Para completar, semana passada perdi um amigo por infarto fulminante, aos 59 anos. Um amigo da minha juventude, da época em que eu era publicitária. Junto à imensa tristeza, duas coisas ficaram claras para mim. Uma delas é que temos que reavaliar nossas urgências. Refletir sobre essa nossa absurda disponibilidade online. Reagir à pressão para dizer "sim" a tudo o que nos é proposto, como se tivéssemos que compensar a parada brusca de um ano e meio. Calma, não temos que compensar nada, e sim continuar em frente encontrando soluções para viver melhor, e não problemas para morrer mais rápido.
A súbita ausência dele me fez ver, também, que além do presente momento, desse instante que tanto valorizo, o passado é muito valioso.
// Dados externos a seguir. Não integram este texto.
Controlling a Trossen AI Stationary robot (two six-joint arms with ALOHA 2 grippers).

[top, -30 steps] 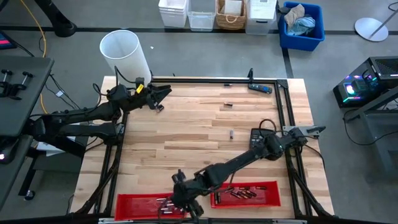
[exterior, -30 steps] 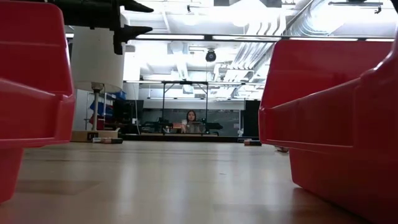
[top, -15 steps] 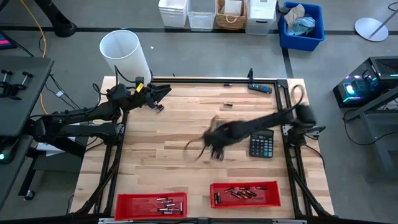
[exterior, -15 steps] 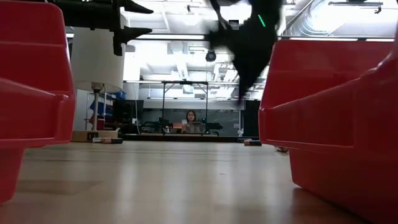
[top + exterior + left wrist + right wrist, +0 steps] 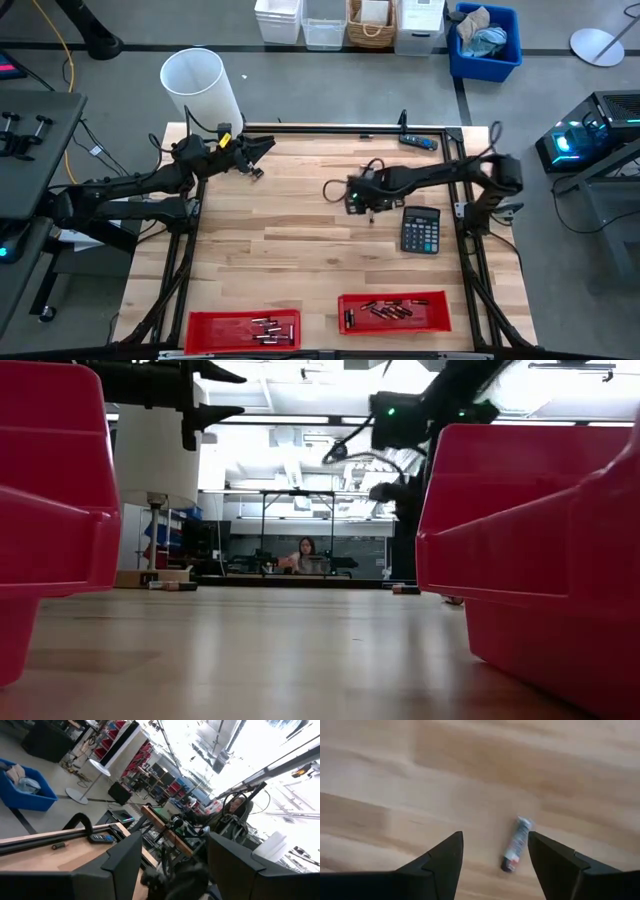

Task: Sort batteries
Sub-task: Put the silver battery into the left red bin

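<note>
Pale wood planks make up the counter (image 5: 300,230), framed by a black rail. Over its middle, toward the right side, the right end effector (image 5: 366,200) hangs above a single loose battery (image 5: 516,845) — in the right wrist view that cell lies flat on the wood between the two dark fingers (image 5: 440,865), which stand well apart and touch nothing. From above, the same cell shows as a small dark speck (image 5: 372,215) just beside the black calculator (image 5: 420,229).

Another battery (image 5: 366,168) lies farther back on the counter, and a blue-and-black tool (image 5: 419,142) rests near the far rail.

Two red trays sit at the near edge. The left tray (image 5: 205,328) holds a small cluster of batteries (image 5: 263,326); the right tray (image 5: 440,300) holds a larger scatter of them (image 5: 385,311).

The left end effector (image 5: 258,150) waits at the far left corner of the counter, close to a white cylindrical bin (image 5: 200,86) — its fingers are spread, with nothing between them. In the low view it shows at the upper left (image 5: 215,395), high above the wood.

A person (image 5: 306,555) sits in the room beyond the counter.
</note>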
Na hora em que recebi a notícia da morte do meu amigo, me vi diante de uma onda de recordações: a casa que nossa turma alugava na praia, as aventuras amorosas discutidas em mesas de bar, nossa imaturidade cheia de sonhos, a narrativa frenética das experiências vividas, nossos filhos nascendo, as interrogações jogadas para a frente, para um tempo que desconhecíamos - este aqui. Descobri que não quero mais seguir adiante sem olhar para trás, ajustei meu retrovisor sentimental.
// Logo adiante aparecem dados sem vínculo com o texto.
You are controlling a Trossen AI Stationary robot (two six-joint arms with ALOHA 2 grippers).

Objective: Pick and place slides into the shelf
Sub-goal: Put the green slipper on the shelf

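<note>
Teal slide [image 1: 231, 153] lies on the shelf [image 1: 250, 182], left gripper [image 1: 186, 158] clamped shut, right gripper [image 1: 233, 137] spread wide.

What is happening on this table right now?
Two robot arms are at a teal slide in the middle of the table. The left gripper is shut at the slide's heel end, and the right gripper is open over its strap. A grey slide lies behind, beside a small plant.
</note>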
Pretendo me manter no foco, mas "estar aqui e agora" não depende mais de rendição a esta modernidade esquizofrênica. Não preciso atender a expectativas febris nem competir comigo mesma. Contra a ansiedade, incluo agora a saudade. Celebro o passado que me moldou e, por ora, penso apenas em cuidar bem da minha saúde, que isso também é cuidar de quem a gente ama. Tempo, entrei num acordo contigo.